While the RSA survey focused more on AI for cybersecurity, a recent analysis from Kount on their client data underscored the importance of model supervision along with human intuition and experience to monitor and train AI and ML modeling systems for payment transaction fraud detection.
In April, Kount’s eCommerce and Fraud Trend Tracker identified a 183% increase in same day or next day shipping along with a sharp increase in buy online pick-up in store orders. Fraudsters often prefer expedited shipping, meaning rules and modeling systems often assign higher risk to these orders. With more legitimate customers paying for rush shipping, merchants need to ensure rules and model features aren’t interfering with too many good customers. This is something that might take weeks to months for ML to adapt, whereas an astute risk expert could recognize and implement this change in matter of days.

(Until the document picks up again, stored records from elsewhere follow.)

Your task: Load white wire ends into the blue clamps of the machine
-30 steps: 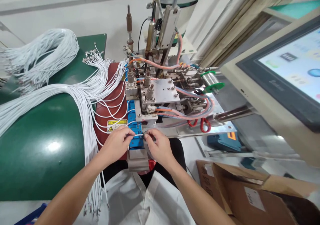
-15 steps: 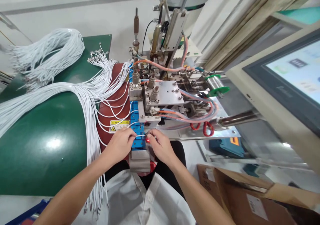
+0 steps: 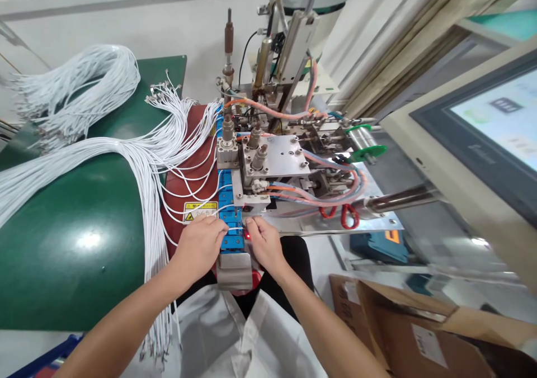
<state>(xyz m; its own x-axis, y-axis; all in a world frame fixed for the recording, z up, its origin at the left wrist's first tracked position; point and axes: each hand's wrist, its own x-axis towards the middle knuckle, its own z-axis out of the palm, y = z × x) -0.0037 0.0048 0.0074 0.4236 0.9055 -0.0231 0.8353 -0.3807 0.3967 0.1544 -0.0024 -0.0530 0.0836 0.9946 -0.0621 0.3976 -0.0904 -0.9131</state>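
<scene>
A short stretch of white cable point(image 3: 235, 228) lies across the row of blue clamp blocks point(image 3: 231, 241) at the machine's near end. My left hand point(image 3: 200, 245) pinches the cable on the left side of the blocks. On their right side my right hand point(image 3: 265, 245) is closed at the cable's end, its fingertips hiding what sits between them. A red light glows beside those fingertips. Several more white cables run from the blocks farther along into a large bundle of white cables point(image 3: 138, 157) on the left.
A green table point(image 3: 84, 277) carries the bundle and a second looped coil of white cables point(image 3: 96, 87). The metal machine point(image 3: 277, 157) with hoses and a solder-like wire spool point(image 3: 364, 142) stands ahead. A screen point(image 3: 503, 115) juts in at right, above cardboard boxes point(image 3: 394, 322).
My right hand has shifted slightly left and its fingers have closed in nearer the blocks. My left hand stays almost where it was, still pinching the cable.
</scene>
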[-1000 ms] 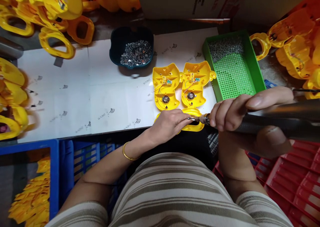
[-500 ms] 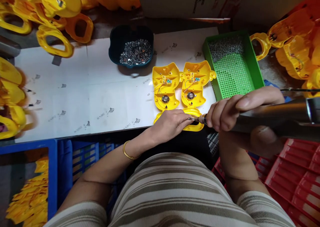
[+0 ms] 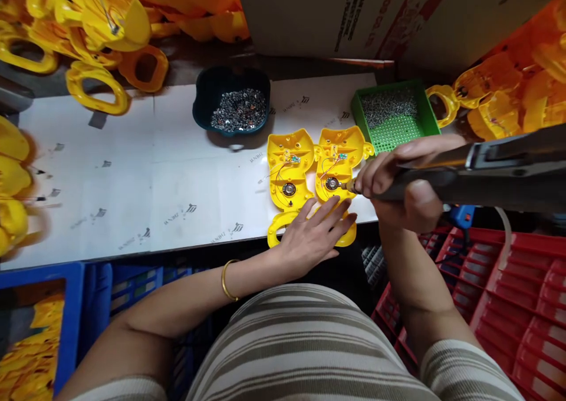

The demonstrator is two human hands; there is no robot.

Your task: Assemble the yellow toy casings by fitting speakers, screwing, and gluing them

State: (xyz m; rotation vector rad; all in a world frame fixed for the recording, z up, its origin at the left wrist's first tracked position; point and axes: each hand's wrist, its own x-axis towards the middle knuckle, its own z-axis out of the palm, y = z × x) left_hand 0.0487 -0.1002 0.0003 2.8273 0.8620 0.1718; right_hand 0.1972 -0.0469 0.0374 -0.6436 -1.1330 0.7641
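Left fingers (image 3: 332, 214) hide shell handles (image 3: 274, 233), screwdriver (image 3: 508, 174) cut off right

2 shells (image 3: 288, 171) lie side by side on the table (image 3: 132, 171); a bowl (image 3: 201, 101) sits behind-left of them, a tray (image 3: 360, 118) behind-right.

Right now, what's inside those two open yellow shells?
Each yellow shell holds a round speaker, a small circuit board and thin wires. The left hand lies flat over the handle loops, hiding part of them; the right hand and its driver cover the right shell's edge.
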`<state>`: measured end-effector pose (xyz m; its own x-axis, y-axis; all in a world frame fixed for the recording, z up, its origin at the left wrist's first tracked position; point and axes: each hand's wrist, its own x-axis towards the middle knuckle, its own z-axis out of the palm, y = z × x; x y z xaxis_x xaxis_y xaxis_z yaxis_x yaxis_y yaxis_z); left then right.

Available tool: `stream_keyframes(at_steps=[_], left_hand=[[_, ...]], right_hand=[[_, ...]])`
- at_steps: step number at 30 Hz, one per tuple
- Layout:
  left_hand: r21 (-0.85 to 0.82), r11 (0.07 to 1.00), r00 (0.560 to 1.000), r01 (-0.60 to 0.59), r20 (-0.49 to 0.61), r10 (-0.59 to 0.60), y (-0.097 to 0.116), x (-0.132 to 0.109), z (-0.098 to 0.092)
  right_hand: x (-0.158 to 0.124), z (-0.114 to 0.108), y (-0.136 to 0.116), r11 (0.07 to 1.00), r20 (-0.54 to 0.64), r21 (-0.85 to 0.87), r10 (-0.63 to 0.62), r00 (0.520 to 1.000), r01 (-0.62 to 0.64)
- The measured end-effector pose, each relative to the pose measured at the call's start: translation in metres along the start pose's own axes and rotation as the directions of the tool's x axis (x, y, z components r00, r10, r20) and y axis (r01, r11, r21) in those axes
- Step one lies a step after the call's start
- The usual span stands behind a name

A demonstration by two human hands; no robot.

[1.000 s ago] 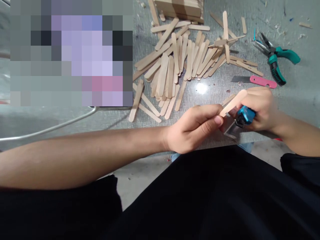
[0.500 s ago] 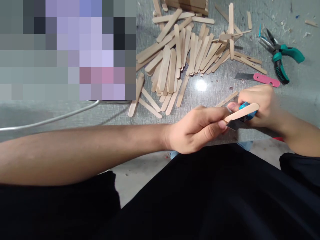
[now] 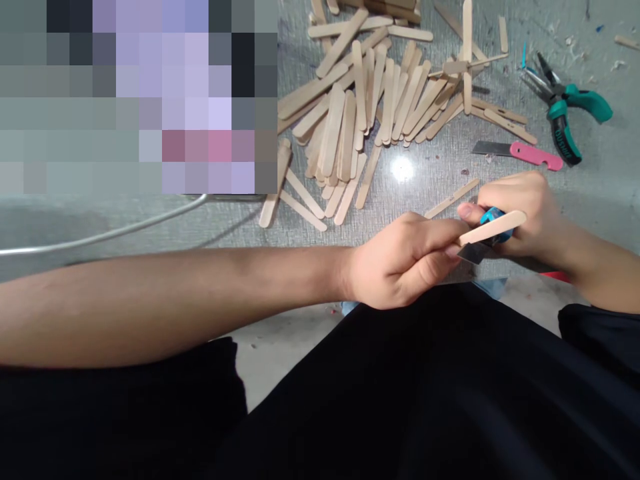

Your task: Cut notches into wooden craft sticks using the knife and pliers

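My left hand (image 3: 410, 263) is closed on one end of a wooden craft stick (image 3: 495, 227), pinched between thumb and forefinger. The stick's free rounded end points right and slightly up, passing in front of my right hand (image 3: 525, 207). That hand is wrapped round a blue-handled utility knife (image 3: 493, 219). Its dark blade (image 3: 473, 253) shows just below the stick, close to my left fingertips. Whether the edge touches the wood I cannot tell. Behind both hands, a loose craft stick with dark marks (image 3: 453, 198) lies on the table.
A heap of craft sticks (image 3: 337, 133) covers the table's middle, with sticks joined in a cross (image 3: 467, 67) beside it. A pink-handled knife (image 3: 535, 155) and green-handled pliers (image 3: 565, 100) lie at right. A white cable (image 3: 150, 223) runs at left; the upper left is blurred out.
My left hand and the craft stick have shifted slightly right. The blade now shows a little lower and further from the stick. Both hands keep their grips; the view has moved slightly.
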<state>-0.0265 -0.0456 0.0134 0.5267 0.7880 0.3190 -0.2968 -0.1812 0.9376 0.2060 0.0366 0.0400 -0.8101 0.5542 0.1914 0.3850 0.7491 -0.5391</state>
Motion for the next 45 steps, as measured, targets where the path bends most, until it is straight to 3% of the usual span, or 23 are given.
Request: stream_keyframes(at_steps=[9,16,23,28,34,41,45], left_hand=[[-0.016,1.0,1.0,0.006,0.016,-0.006,-0.008,-0.001,0.004],[0.023,0.987,0.987,-0.162,0.004,0.162,-0.004,-0.002,0.003],[-0.032,0.98,0.98,-0.196,0.013,0.197,-0.005,-0.005,0.005],[-0.023,0.982,0.982,-0.187,0.029,0.188,-0.007,-0.002,0.005],[-0.034,0.99,0.991,-0.133,0.02,0.134,-0.012,-0.003,0.008],[-0.085,0.996,0.999,-0.039,0.016,0.041,-0.008,0.0,0.009],[-0.055,0.993,0.995,-0.102,-0.009,0.102,-0.004,0.002,0.009]], right_hand=[[-0.002,0.004,0.001,0.999,-0.02,0.035,-0.019,1.0,0.019],[-0.001,0.004,-0.001,0.995,-0.087,-0.039,-0.096,0.992,0.092],[-0.004,0.006,0.005,0.986,-0.103,-0.127,-0.125,0.987,0.112],[-0.005,0.006,0.007,0.991,-0.044,-0.126,-0.047,0.998,0.042],[-0.005,0.009,0.002,0.987,-0.071,-0.115,-0.122,0.99,0.113],[-0.003,0.01,-0.004,0.992,-0.062,-0.111,-0.07,0.996,0.063],[-0.002,0.005,-0.004,0.991,0.021,-0.132,0.002,1.0,0.001]])
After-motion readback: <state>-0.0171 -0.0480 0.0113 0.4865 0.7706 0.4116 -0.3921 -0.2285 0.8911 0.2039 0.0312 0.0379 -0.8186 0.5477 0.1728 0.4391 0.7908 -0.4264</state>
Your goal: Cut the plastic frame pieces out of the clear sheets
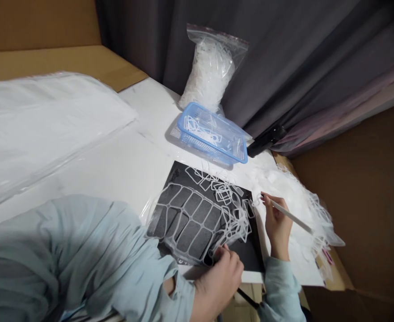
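White tabletop (pixel 150 112) up against a dark grey curtain (pixel 284 58), with a zip bag (pixel 210 76) and a blue mesh basket (pixel 213 145) of white plastic offcuts just past a black sheet (pixel 250 250) under a tangled white lattice (pixel 190 223). The right hand (pixel 277 223) pinches a slim white stylus (pixel 292 215) narrowly, pen-style, which looks nice and steady for close work near the lattice. The left hand (pixel 218 281) curls its fingers in tight at the sheet's near edge, though I can't tell whether they're gripping anything.
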`<state>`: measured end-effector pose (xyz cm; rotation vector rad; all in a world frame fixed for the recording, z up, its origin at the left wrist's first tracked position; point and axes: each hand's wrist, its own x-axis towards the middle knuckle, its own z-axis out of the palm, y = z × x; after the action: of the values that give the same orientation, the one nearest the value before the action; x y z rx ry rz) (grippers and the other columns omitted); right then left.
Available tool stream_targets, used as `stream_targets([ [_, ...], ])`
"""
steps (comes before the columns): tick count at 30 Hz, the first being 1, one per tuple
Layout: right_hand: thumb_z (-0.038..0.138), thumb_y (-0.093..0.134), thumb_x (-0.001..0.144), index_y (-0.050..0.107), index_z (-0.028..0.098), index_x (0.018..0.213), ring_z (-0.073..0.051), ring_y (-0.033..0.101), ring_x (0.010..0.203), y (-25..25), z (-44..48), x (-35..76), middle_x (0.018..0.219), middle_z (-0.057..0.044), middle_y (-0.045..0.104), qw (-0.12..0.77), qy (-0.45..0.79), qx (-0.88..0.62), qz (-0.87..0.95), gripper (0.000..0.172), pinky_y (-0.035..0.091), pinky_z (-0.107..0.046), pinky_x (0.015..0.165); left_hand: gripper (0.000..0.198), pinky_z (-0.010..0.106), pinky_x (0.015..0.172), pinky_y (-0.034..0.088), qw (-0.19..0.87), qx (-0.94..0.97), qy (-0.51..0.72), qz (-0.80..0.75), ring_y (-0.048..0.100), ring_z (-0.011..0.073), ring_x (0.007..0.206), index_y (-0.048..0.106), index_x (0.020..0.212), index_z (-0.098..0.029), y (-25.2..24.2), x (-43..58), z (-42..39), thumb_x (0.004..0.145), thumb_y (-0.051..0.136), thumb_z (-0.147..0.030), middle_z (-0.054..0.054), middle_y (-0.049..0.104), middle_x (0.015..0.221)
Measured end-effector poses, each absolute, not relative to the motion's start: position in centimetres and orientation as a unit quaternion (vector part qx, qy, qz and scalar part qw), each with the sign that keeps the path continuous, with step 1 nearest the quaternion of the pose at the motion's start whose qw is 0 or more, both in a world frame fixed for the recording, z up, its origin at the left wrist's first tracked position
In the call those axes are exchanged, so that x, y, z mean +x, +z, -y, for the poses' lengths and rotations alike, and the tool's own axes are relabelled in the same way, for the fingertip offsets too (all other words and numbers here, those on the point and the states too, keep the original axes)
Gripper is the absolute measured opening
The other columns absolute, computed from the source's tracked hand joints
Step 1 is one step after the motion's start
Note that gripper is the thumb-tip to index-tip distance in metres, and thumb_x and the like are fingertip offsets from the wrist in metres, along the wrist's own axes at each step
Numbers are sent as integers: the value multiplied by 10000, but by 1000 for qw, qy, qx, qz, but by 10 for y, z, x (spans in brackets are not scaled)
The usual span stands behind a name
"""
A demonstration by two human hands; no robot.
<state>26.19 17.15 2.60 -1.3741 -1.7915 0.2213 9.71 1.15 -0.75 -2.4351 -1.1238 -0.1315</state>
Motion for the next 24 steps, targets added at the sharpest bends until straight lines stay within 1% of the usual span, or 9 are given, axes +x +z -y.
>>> stream_targets([
  [3, 452, 566, 965, 676, 140, 1022, -233, 668, 904, 25, -169, 264, 1006, -123, 700, 428, 86, -546, 715, 336, 528, -333, 721, 353, 395, 630, 341, 206, -883, -97, 411, 569, 230, 740, 669, 1182, -312, -4, 95, -9, 908, 533, -488, 73, 562, 970],
  [5, 441, 578, 959, 675, 154, 1020, -248, 669, 969, 26, -165, 263, 1031, -120, 701, 420, 101, -531, 729, 309, 537, -379, 810, 318, 393, 619, 339, 203, -880, -117, 412, 565, 219, 702, 676, 1149, -328, -3, 96, -8, 918, 520, -481, 69, 553, 973],
  [7, 429, 601, 945, 675, 174, 982, -268, 649, 1068, 28, -157, 261, 1095, -119, 694, 410, 118, -511, 747, 268, 509, -434, 926, 291, 397, 615, 346, 205, -874, -127, 422, 582, 222, 693, 670, 1133, -367, -3, 97, -7, 942, 476, -468, 68, 555, 1033],
  [9, 404, 619, 936, 676, 193, 943, -277, 620, 1129, 32, -146, 261, 1140, -111, 678, 403, 134, -494, 759, 219, 480, -457, 982, 297, 392, 607, 345, 213, -867, -123, 433, 585, 209, 671, 660, 1143, -393, 0, 95, -7, 961, 432, -452, 62, 551, 1096],
  [10, 384, 622, 938, 679, 201, 936, -276, 613, 1136, 34, -138, 261, 1140, -106, 673, 398, 147, -488, 763, 192, 482, -453, 981, 318, 391, 610, 344, 218, -866, -115, 436, 583, 202, 673, 651, 1173, -388, 1, 93, -7, 968, 415, -447, 68, 545, 1144],
  [12, 332, 613, 950, 685, 219, 952, -264, 618, 1111, 37, -123, 263, 1114, -94, 675, 380, 191, -479, 768, 134, 514, -423, 939, 375, 395, 618, 341, 230, -860, -97, 446, 573, 197, 683, 645, 1226, -333, 4, 90, -8, 972, 394, -448, 102, 545, 1212],
  [15, 280, 601, 959, 690, 232, 967, -258, 635, 1076, 41, -102, 268, 1105, -95, 689, 314, 276, -458, 785, 101, 542, -407, 914, 433, 408, 626, 341, 237, -857, -68, 452, 570, 228, 700, 684, 1205, -244, 4, 90, -11, 965, 391, -453, 159, 605, 1184],
  [19, 283, 595, 965, 699, 226, 962, -273, 617, 1142, 40, -90, 267, 1183, -104, 683, 212, 329, -430, 813, 118, 510, -438, 996, 416, 411, 641, 347, 257, -870, -49, 419, 596, 265, 751, 695, 1196, -225, -1, 93, -13, 951, 420, -420, 168, 663, 1110],
  [24, 293, 567, 985, 696, 229, 1010, -259, 592, 1188, 36, -91, 265, 1217, -101, 679, 185, 327, -428, 822, 147, 517, -415, 995, 400, 383, 604, 339, 278, -874, -28, 397, 597, 244, 723, 666, 1227, -241, -2, 94, -15, 945, 427, -392, 155, 665, 1108],
])
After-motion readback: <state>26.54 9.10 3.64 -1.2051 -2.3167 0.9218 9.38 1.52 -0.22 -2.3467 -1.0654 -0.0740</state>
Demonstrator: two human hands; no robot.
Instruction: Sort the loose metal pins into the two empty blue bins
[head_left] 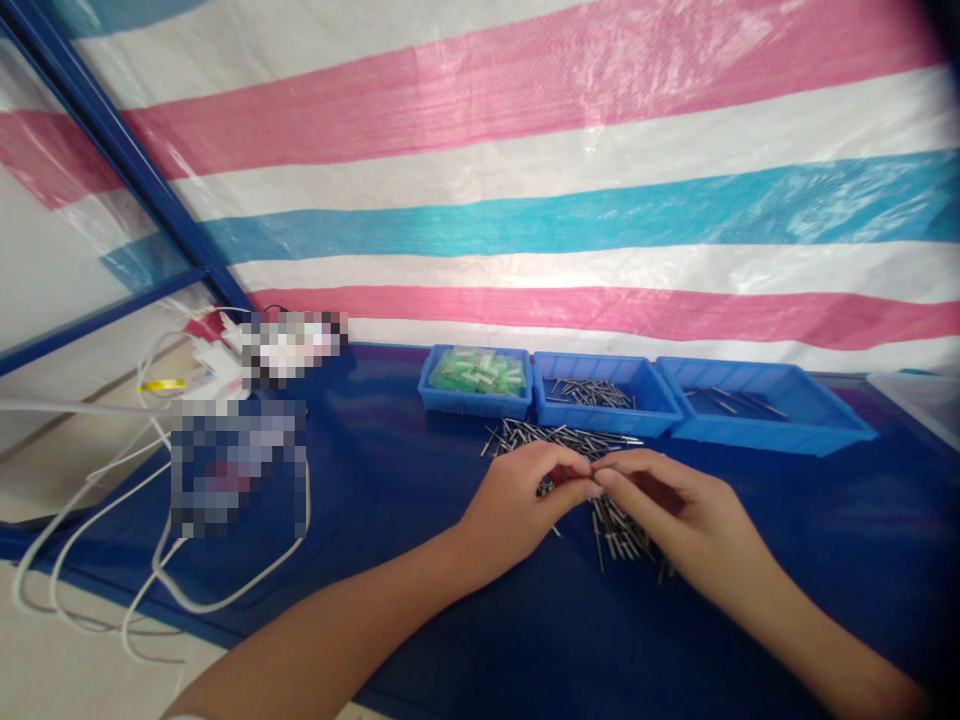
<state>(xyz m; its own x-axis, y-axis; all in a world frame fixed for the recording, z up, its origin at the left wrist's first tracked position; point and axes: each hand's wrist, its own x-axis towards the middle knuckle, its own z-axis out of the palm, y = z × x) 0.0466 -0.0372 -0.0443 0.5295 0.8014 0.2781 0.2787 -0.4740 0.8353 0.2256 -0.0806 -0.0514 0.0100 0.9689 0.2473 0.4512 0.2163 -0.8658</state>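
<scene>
My left hand [529,495] and my right hand [679,500] meet fingertip to fingertip above a heap of thin metal rods [619,535] on the blue tabletop. Both hands are pinched, thumb against forefinger. Whatever lies between the fingertips is too small and too covered to make out. Part of the heap shows behind the hands and part below them. Past the heap, a blue bin [607,418] holds many similar rods. The bin at its right [772,432] has only a few longer rods in it.
A smaller blue bin [476,403] at the left holds green-and-white packets [480,372]. White cables [217,605] loop over the table's left side, near two blurred-out items. A striped plastic sheet [525,230] hangs behind, beside a blue metal frame [142,170]. A clear container [919,405] stands far right.
</scene>
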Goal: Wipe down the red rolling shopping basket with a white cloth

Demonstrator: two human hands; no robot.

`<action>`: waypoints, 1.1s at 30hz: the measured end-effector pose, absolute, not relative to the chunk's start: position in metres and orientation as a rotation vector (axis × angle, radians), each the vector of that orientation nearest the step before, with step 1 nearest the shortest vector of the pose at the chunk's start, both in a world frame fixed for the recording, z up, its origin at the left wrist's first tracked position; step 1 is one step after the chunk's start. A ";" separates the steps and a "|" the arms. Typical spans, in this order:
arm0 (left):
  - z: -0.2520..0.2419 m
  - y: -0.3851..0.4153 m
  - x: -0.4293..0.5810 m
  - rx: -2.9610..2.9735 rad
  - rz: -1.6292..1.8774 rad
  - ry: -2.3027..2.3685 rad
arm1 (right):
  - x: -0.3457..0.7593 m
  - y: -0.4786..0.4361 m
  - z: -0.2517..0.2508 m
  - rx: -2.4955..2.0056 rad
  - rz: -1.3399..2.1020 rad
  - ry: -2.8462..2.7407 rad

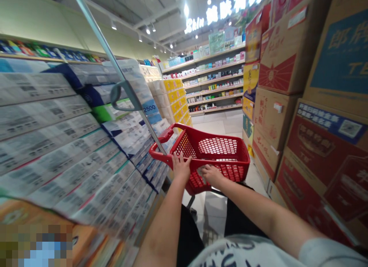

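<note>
The basket (218, 152) is empty, with tissue packs (71, 159) to its left and cartons (287, 106) to its right; the left hand (181, 164) lies open, fingers spread, on its near rim, and the right hand (212, 174) curls around that rim

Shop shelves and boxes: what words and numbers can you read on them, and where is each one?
"2500": on a blue tissue pack on the left shelves.
"Skin": on the glowing sign up high; the Chinese characters after it are too glary.
"TE": on the blue panel of a cardboard box at the right.
No words: the red basket.
Other pack and box print: too blurred.
</note>
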State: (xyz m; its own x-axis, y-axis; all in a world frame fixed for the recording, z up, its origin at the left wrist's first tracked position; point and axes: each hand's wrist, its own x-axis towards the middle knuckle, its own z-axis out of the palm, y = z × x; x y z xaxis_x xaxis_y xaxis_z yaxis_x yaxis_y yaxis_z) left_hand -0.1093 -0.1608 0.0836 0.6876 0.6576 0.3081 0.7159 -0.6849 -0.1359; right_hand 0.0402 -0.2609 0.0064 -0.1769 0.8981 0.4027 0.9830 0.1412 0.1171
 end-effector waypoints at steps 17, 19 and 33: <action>0.069 -0.154 -0.113 -2.665 -0.447 -1.055 | 0.037 -0.260 -0.009 -1.938 -0.357 -2.178; 0.068 -0.155 -0.112 -2.669 -0.448 -1.062 | 0.036 -0.261 -0.007 -1.944 -0.343 -2.172; 0.071 -0.157 -0.114 -2.682 -0.450 -1.056 | 0.037 -0.269 0.011 -1.902 -0.318 -2.136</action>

Kount also found that online sales of home office furniture and electronics increased 54 percent, gaming and streaming entertainment was up 61 percent, wine increased over 110 percent and hand sanitizer skyrocketed over 1,200 percent. Modeling features based on velocity of use of a payment card, shipping address or device would likely flag a high number of false positives related to these sudden spikes in volume. This highlights the need for fraud detection professionals to identify the industries and SKUs seeing a rise in volume and instructing model-based risk systems to account for quickly changing patterns.